> **GOAL OF THE EXERCISE**:
Your reply is to be the lines below, exactly as written, with images omitted.

> **DATASET SECTION**:
§ §

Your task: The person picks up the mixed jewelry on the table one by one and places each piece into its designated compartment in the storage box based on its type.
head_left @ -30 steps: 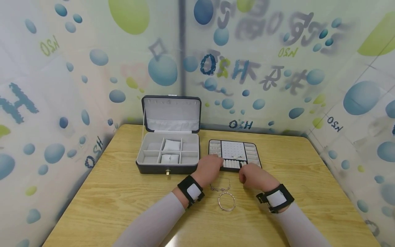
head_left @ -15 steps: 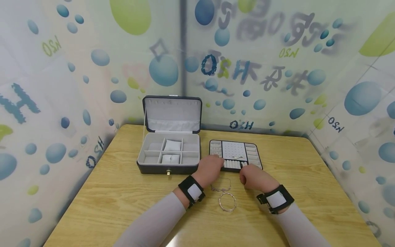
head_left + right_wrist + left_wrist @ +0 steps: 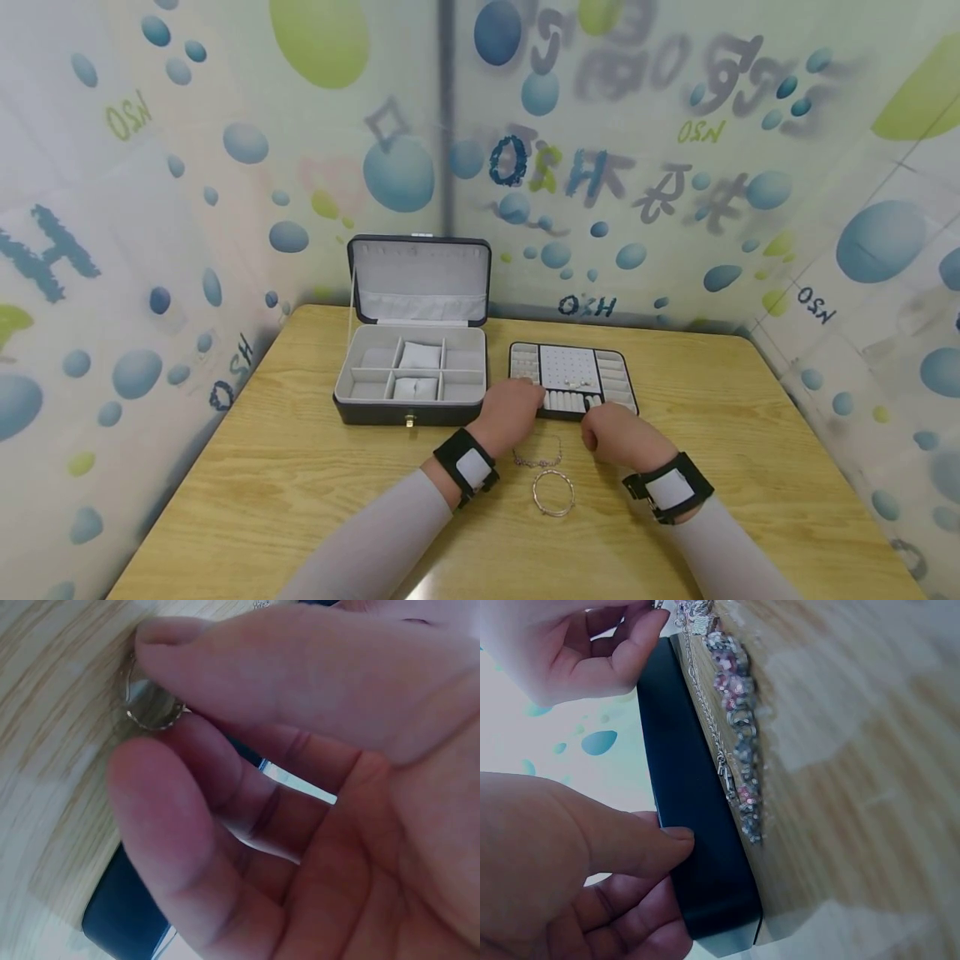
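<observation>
Both hands unmoved; ring (image 3: 154, 705) in right grip, wrist view only

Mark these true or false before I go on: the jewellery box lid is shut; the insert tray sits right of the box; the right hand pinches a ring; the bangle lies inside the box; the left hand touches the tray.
1. The jewellery box has its lid shut. False: the lid stands open and upright.
2. The insert tray sits on the table to the right of the box. True.
3. The right hand pinches a small ring between thumb and fingers. True, as the right wrist view shows.
4. The bangle lies inside the box. False: it lies on the table between the wrists, below the chain bracelet.
5. The left hand touches the tray. True: its thumb rests on the tray's dark near edge.
</observation>
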Tool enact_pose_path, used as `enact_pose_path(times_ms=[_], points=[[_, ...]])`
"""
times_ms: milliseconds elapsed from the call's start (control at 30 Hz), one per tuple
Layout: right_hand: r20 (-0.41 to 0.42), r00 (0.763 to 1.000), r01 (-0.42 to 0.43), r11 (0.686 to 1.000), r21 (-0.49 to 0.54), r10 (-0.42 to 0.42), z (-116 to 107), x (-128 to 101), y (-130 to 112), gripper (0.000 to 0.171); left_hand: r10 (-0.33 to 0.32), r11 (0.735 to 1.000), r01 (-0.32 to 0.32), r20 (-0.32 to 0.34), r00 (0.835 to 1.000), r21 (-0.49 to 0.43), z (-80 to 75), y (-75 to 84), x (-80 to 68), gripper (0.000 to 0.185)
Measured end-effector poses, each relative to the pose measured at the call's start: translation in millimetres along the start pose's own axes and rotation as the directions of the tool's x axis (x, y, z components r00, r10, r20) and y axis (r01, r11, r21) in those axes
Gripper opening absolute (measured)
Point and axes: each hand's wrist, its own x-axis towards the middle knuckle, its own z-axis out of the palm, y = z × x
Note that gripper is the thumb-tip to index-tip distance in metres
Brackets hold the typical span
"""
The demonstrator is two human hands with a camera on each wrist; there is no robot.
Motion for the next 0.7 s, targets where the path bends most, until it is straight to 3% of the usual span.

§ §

> **SOLVED PROBLEM**:
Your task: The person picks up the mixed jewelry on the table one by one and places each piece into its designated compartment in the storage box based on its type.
head_left @ -30 steps: 
head_left @ -15 steps: 
head_left + right_wrist + left_wrist @ +0 steps: 
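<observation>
Both hands unmoved; ring (image 3: 154, 705) in right grip, wrist view only

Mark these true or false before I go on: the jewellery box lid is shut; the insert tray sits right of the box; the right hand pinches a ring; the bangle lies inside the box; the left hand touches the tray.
1. The jewellery box has its lid shut. False: the lid stands open and upright.
2. The insert tray sits on the table to the right of the box. True.
3. The right hand pinches a small ring between thumb and fingers. True, as the right wrist view shows.
4. The bangle lies inside the box. False: it lies on the table between the wrists, below the chain bracelet.
5. The left hand touches the tray. True: its thumb rests on the tray's dark near edge.
</observation>
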Tool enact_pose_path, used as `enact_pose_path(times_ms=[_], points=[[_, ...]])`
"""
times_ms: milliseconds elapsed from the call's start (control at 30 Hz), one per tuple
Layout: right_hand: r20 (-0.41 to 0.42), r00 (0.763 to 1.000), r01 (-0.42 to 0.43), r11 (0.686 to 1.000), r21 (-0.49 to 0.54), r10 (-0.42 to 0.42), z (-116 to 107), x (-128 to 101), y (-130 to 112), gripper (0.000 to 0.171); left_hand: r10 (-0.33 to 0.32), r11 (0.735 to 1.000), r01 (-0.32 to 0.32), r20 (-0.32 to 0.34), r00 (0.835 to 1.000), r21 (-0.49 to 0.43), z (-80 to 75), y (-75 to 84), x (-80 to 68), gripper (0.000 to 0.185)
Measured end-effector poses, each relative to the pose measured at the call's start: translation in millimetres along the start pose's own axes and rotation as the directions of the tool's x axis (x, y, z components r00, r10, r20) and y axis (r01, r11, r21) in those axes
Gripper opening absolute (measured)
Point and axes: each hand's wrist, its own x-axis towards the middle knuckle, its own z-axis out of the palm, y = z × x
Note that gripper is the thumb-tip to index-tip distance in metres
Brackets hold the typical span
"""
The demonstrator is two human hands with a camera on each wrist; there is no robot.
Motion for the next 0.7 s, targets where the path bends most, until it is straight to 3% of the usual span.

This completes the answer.